WHAT IS BEING ASKED — From the data that follows, print exactly the lines starting at the one containing "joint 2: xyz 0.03" and ending at the one containing "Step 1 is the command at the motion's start"; include both of them and nothing more.

DATA SUPPLIED —

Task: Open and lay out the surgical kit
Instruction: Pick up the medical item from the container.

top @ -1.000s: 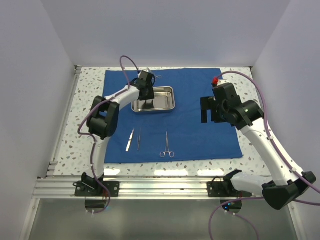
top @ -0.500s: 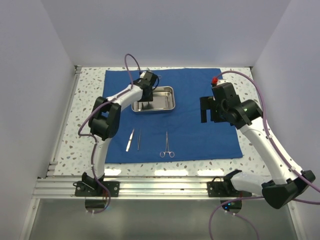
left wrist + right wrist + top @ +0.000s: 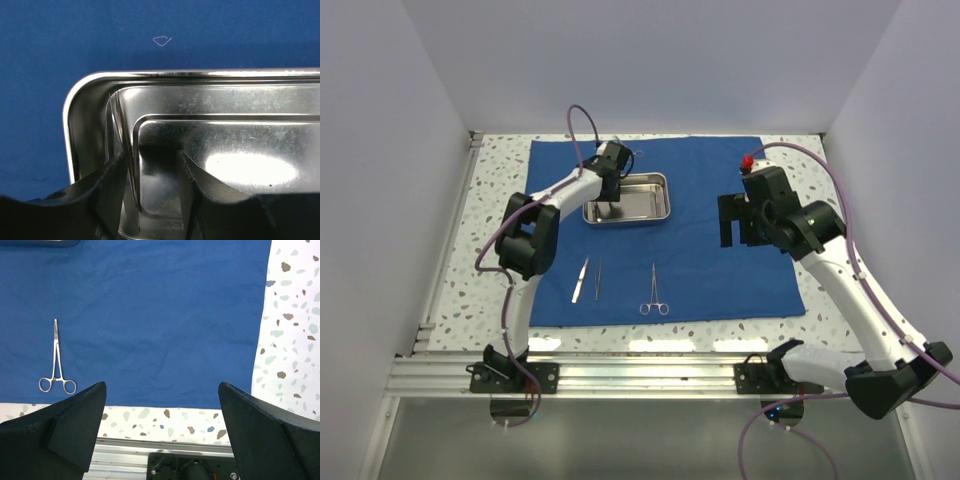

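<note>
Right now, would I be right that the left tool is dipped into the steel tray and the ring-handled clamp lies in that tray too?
Not quite: the clamp lies on the blue cloth, outside the tray, as the top view shows. The left tool is in the tray.

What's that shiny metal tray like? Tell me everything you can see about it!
The tray is a small rectangle of shiny, lightly scratched steel with rounded corners, a raised rim and a stepped floor. It sits flat on the blue cloth, toward the cloth's far side. The left pincer dips inside its left end, fingers apart. Whether they touch the floor is unclear. A thin silvery strip runs by one finger, and I cannot tell what it is.
</note>
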Available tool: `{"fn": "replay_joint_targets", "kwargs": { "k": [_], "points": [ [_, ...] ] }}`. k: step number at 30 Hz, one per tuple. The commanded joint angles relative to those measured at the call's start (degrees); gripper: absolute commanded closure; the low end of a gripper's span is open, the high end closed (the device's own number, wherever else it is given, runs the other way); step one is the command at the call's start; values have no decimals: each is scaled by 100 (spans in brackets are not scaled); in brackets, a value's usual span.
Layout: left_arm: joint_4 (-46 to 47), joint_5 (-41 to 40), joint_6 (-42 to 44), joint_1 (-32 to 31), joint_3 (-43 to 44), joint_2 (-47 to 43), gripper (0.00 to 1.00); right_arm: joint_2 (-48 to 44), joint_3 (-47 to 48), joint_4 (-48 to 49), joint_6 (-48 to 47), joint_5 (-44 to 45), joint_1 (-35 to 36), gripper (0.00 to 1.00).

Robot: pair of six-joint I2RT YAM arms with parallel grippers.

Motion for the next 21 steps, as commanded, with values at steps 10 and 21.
{"fn": "replay_joint_targets", "kwargs": {
  "k": [10, 21],
  "points": [
    [-107, -440, 258, 115, 687, 70, 32, 103, 117, 182, -137, -8, 130, 1],
    [-38, -10, -40, 176, 442, 282, 36, 120, 144, 173, -199, 168, 262, 1]
  ]
}}
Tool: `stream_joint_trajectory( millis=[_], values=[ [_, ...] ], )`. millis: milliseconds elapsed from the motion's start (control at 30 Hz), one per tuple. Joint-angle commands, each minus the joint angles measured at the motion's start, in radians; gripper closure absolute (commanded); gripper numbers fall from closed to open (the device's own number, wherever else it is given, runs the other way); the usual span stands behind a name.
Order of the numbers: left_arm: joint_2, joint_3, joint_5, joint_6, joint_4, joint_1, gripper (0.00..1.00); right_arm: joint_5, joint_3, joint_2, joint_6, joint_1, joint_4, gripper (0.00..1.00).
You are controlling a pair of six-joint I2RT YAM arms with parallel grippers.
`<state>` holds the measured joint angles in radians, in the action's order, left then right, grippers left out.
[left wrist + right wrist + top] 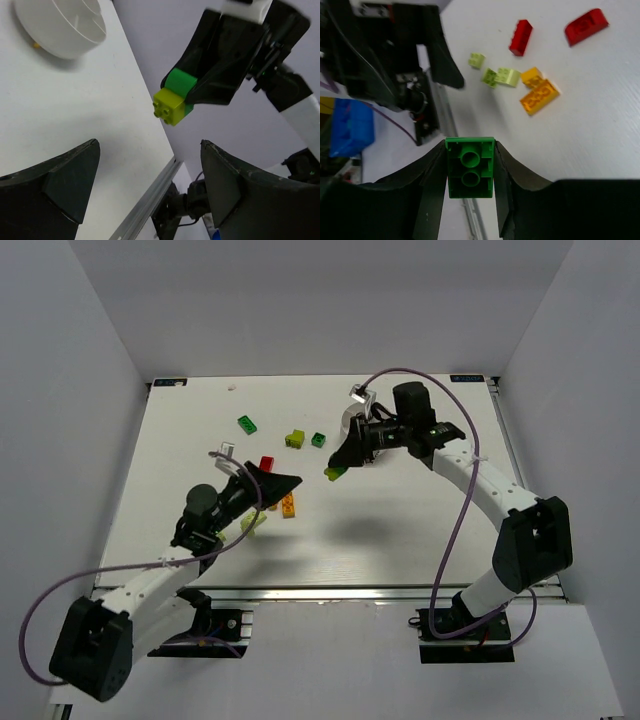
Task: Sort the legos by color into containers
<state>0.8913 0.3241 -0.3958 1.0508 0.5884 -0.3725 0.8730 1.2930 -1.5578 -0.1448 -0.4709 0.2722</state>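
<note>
The right pincer [469, 150] is pinching a green brick [470, 170] across its shorter width. The brick's long side lies parallel to the finger faces and its hollow underside is turned back toward the wrist camera. From the left wrist view a lime brick [168, 106] shows joined to the outer face of the green one, sticking out ahead of the fingertips. The pincer therefore carries two colours at once, lifted clear of the table [400, 530]. The white dish [60, 42] sits on the table close to this pincer, seemingly just behind and below it toward the far side. In the top view the arm hides most of the dish, and I cannot tell which wedge lies nearest the load. As I judge it, the coming move turns on that relation. The dish is close to the right pincer and well apart from the left one, so the right arm is the one placed to make the drop. The joined pair would also need splitting, or one colour lands in the wrong section. The left pincer [149, 150] is spread wide with nothing between its fingers, pointing toward the held pair. A red brick [266, 463] lies just on its far side and an orange brick [288, 505] just on its near side, both unsorted.
</note>
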Motion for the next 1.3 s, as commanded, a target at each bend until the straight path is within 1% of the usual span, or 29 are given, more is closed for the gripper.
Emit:
stream_joint_trajectory(
  millis=[0,33,67,133,267,400,700,867,1100,1167,1267],
  values=[
    [0.101,0.085,-0.022,-0.043,0.182,-0.094,0.10,0.122,-0.004,-0.001,-0.332,0.006,-0.250,1.00],
    [0.139,0.104,-0.012,-0.060,0.207,-0.109,0.11,0.127,-0.001,-0.004,-0.375,0.008,-0.287,1.00],
    [0.155,0.104,-0.006,-0.066,0.208,-0.121,0.12,0.139,-0.001,-0.008,-0.456,0.011,-0.325,1.00],
    [0.194,0.127,0.006,-0.074,0.247,-0.143,0.12,0.153,0.008,-0.024,-0.540,0.012,-0.390,1.00],
    [0.227,0.142,0.031,-0.071,0.278,-0.170,0.12,0.164,-0.004,-0.035,-0.610,0.012,-0.438,1.00],
    [0.236,0.147,0.035,-0.061,0.303,-0.187,0.12,0.162,-0.064,-0.012,-0.670,0.012,-0.511,1.00],
    [0.322,0.156,0.006,0.017,0.451,-0.207,0.13,0.172,-0.078,-0.004,-0.711,0.012,-0.573,1.00],
    [0.348,0.153,-0.006,0.046,0.507,-0.215,0.21,0.173,-0.089,-0.001,-0.720,0.012,-0.585,1.00],
    [0.357,0.161,-0.002,0.054,0.521,-0.217,0.25,0.187,-0.098,-0.008,-0.716,0.011,-0.585,1.00],
    [0.367,0.162,-0.009,0.057,0.536,-0.217,0.30,0.190,-0.098,-0.010,-0.710,0.011,-0.587,1.00],
    [0.385,0.159,-0.015,0.072,0.563,-0.217,0.34,0.195,-0.097,-0.008,-0.707,0.011,-0.587,1.00]
  ],
)
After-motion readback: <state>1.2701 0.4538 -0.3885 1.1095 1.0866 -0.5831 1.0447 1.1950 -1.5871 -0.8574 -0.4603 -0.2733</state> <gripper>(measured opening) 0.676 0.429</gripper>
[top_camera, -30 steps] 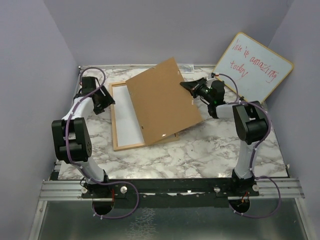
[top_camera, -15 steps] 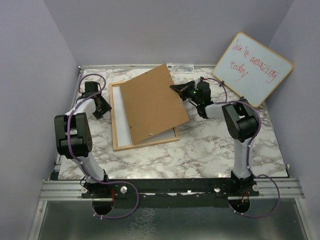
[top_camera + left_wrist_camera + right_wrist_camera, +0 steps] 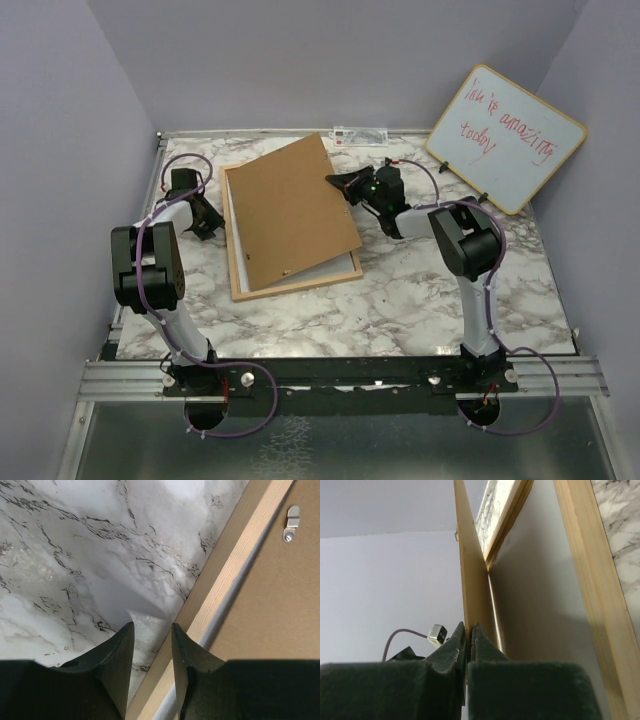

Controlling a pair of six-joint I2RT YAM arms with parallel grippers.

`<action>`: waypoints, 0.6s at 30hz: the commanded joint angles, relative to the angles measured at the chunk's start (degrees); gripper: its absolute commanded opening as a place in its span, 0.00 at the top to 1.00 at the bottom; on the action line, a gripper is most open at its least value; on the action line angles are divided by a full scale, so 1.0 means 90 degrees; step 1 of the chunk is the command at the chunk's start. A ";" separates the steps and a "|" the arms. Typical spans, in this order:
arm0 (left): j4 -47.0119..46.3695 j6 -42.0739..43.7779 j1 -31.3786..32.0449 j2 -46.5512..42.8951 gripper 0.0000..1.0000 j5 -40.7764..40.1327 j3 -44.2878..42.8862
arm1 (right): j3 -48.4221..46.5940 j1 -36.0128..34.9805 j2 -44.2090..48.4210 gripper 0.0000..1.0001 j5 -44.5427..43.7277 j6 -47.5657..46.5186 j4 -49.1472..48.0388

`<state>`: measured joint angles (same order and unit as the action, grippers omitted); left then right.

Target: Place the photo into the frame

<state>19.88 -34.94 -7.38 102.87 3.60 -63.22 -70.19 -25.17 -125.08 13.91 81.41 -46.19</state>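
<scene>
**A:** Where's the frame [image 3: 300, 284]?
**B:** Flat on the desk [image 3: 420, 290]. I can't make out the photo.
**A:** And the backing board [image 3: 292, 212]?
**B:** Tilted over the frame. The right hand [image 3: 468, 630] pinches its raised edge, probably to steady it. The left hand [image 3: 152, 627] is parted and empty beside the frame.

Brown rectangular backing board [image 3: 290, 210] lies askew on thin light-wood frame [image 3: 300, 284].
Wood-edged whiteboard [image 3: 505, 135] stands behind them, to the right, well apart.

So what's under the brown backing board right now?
The frame, its white inside showing along the left and near edges. The backing board, tilted in the right gripper, covers the rest; no photo visible.
</scene>
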 commanded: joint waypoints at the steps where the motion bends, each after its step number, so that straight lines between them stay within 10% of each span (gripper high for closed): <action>1: -0.0048 -0.0001 0.0010 0.0113 0.64 0.0371 0.0090 | -0.0155 -0.0146 -0.0183 0.99 -0.0179 0.0029 -0.0073; 12: -0.0041 0.0042 0.0002 0.0134 0.64 0.0552 0.0055 | -0.0039 -0.0251 -0.0431 0.98 -0.0084 -0.0644 -0.0374; 18: -0.0026 0.0058 -0.0035 0.0096 0.63 0.0543 0.0013 | 0.0196 -0.0241 -0.0335 0.80 0.0015 -0.1293 -0.0437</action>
<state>19.51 -34.83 -7.42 103.11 6.13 -63.22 -69.47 -26.52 -127.96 12.80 74.94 -47.97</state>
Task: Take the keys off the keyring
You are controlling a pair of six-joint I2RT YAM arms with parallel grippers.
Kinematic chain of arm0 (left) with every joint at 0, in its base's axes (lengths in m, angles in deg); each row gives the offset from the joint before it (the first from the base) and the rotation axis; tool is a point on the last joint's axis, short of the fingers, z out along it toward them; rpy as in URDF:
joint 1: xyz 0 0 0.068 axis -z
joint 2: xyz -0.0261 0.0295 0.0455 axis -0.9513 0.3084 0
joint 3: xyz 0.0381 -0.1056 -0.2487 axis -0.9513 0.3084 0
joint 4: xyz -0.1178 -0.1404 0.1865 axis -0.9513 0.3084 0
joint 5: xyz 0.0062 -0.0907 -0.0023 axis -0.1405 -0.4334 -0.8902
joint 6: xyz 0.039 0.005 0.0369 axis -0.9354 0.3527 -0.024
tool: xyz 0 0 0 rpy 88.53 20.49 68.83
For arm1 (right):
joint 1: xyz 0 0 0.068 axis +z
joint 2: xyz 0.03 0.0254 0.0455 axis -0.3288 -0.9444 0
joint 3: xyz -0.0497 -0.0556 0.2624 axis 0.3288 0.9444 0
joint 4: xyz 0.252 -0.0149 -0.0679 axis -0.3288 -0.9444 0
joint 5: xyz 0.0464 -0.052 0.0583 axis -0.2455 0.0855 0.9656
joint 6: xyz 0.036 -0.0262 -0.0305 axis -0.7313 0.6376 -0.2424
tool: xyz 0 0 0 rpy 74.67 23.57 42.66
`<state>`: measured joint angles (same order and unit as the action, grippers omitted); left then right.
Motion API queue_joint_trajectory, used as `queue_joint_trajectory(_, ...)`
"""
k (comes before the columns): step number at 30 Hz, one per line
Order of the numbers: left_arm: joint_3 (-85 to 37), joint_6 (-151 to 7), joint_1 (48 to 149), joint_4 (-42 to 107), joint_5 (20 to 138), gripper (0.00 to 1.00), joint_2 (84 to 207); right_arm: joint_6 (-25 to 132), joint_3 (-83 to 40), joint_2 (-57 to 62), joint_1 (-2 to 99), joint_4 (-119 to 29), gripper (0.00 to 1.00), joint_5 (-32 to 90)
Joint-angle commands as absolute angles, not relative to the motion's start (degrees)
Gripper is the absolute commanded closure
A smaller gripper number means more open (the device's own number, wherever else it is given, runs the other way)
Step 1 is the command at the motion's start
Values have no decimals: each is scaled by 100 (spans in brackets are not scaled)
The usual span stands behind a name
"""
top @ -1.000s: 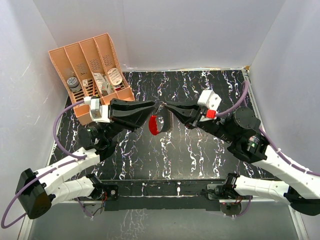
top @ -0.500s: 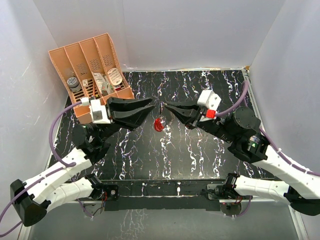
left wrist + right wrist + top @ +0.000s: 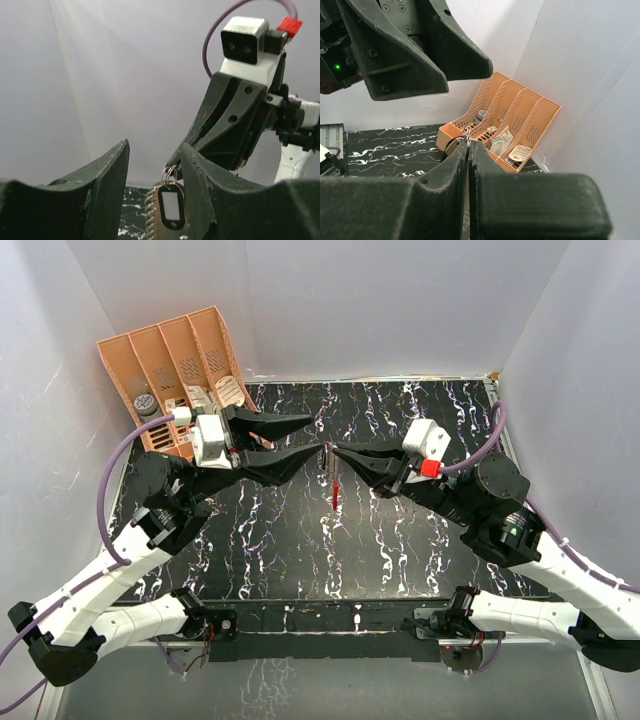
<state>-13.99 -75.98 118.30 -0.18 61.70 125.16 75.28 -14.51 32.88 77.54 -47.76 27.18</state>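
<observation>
My right gripper (image 3: 332,448) is shut on the thin metal ring (image 3: 468,132) and holds the keyring above the table. The red oval tag (image 3: 337,493) hangs edge-on below it. In the left wrist view the tag (image 3: 171,207) looks dark with a white label and hangs from the ring (image 3: 170,174). A small ribbed key-like piece (image 3: 151,216) hangs just behind it. My left gripper (image 3: 315,435) is open, its jaws on either side of the ring and not touching it. In its own view it (image 3: 155,147) faces the right gripper's fingertips (image 3: 176,161).
A peach organiser (image 3: 150,365) with small items in its slots stands at the back left; it also shows in the right wrist view (image 3: 522,107). White walls close in the black marbled table (image 3: 420,550) at the back and both sides.
My left gripper has risen and moved toward the ring. The red tag has turned from face-on to edge-on and hangs a little further right. The right gripper has barely moved.
</observation>
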Motion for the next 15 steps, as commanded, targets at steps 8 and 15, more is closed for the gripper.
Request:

WORKED SOLUTION —
joint 2: xyz 0.03 0.0254 0.0455 axis -0.3288 -0.9444 0
joint 3: xyz -0.0497 -0.0556 0.2624 axis 0.3288 0.9444 0
joint 4: xyz 0.252 -0.0149 -0.0679 axis -0.3288 -0.9444 0
joint 5: xyz 0.0464 -0.052 0.0583 axis -0.2455 0.0855 0.9656
joint 6: xyz 0.036 -0.0262 -0.0305 axis -0.7313 0.6376 -0.2424
tool: xyz 0 0 0 rpy 74.67 23.57 42.66
`<state>`: measured joint angles (same order and unit as the action, grippers omitted); left then right.
Motion API queue_joint_trajectory, used as `queue_joint_trajectory(_, ...)`
"""
k (comes before the columns): step number at 30 Hz, one per line
Order of the numbers: left_arm: joint_3 (-85 to 37), joint_6 (-151 to 7), joint_1 (48 to 149), joint_4 (-42 to 107), joint_5 (20 to 138), gripper (0.00 to 1.00), joint_2 (84 to 207); right_arm: joint_6 (-25 to 132), joint_3 (-83 to 40), joint_2 (-57 to 62), joint_1 (-2 to 99), joint_4 (-119 to 29), gripper (0.00 to 1.00), joint_5 (-32 to 90)
Joint-angle commands as absolute angles, not relative to the motion's start (degrees)
Gripper is the absolute commanded closure
A smaller gripper number means more open (the device's own number, wherever else it is given, runs the other way)
Step 1 is the command at the motion's start

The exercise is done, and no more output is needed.